Melrose just stared at him. “Talk about nerve! Not only isn’t this an investigation-one of your cases-I’m not an investigator.”
“Sure you are. Stop complaining and I’ll tell you something about Nurse Bell.”
“What? She works nights outside a club in Soho? She’s pregnant by the hospital’s CEO? What?”
“Her first name is-ready?-Hannah.”
It took a moment for the penny to drop.
Then they both smiled meanly.
TEN
“That book,” said Agatha, craning her neck to see what Melrose was reading, “has horses on the cover.” She righted herself on the drawing-room sofa and inspected the cake plate.
“That’s because it’s about horses.” Melrose took another sip of his tea and wondered if the buffeting about of the morning light-rhomboids along the Oriental carpet, spandrel along an archway-was making up for Agatha’s unilluminating presence, the light in sympathy with him. A pathetic fallacy, but Melrose would take his pathos where he found it.
Agatha continued: “Why on earth would you be reading about horses? You don’t have one; you don’t even ride.” Having pinched another muffin-they were smallish-from the plate, she eyed it with suspicion. “What is this?”
“A muffin?”
“You know what I mean! It’s green. What did Martha do to it?”
“It’s a creme de menthe muffin.” This had been Melrose’s idea. He had told his cook Martha to add a bit of food coloring to the muffins, which he now had christened with the names of various liqueurs. He had also directed Martha to keep back the scones and tea bread. Ruthven (Melrose’s butler and Martha’s husband) had tittered.
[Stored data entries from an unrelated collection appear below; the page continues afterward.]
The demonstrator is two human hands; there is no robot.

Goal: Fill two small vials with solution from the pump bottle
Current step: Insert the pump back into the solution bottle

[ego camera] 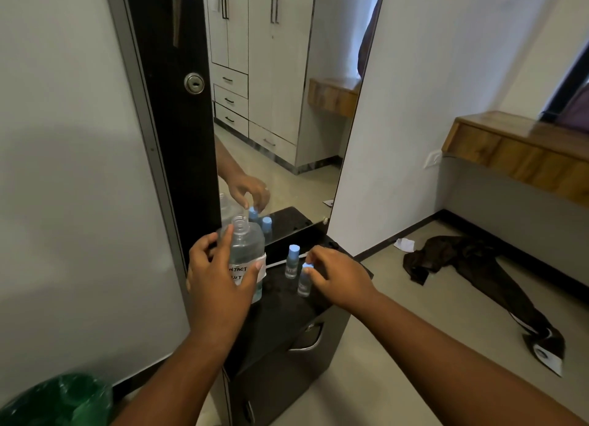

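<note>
A clear bottle [247, 247] with an open threaded neck and a white handwritten label stands on the small black cabinet top [287, 301]; no pump head is on it. My left hand [220, 275] wraps around its left side and label. Two small clear vials with light blue caps stand to its right. The farther vial [292, 261] is free. My right hand [338, 277] pinches the blue cap of the nearer vial [304, 283], which stays upright on the cabinet.
A tall mirror [280, 106] right behind the cabinet reflects my hand, the vials and a wardrobe. Dark cloth [471, 266] and paper scraps lie on the floor to the right. A wooden shelf [516, 151] juts from the right wall. A green bag [60, 400] sits bottom left.
</note>
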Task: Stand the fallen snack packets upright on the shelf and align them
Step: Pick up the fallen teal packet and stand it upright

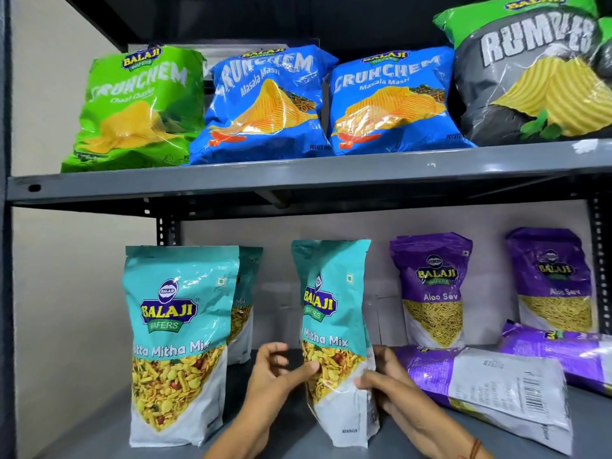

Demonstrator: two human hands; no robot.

“Oh, but won’t she make a fuss, sir?” said Martha, smiling broadly.
“That’s the idea,” Melrose had answered, matching the smile.
Unfortunately, not liking did not mean not eating and not staying. If nothing else was available for her tea, she would start in on the fruits of the Della Robbia jug he had brought back from Florence to give to someone, anyone, perhaps even Agatha. He was not fond of it.
Returning the green muffin to the riotous muffin plate, she took the most muffinish-looking muffin there. This was the color of the latte‘ served in Latte‘ at the Library.
“Creme de cacao, that one is.”
Gingerly unwrapping its furled little skirt, Agatha said, “I honestly think Martha’s getting senile, serving up this sort of rubbish.”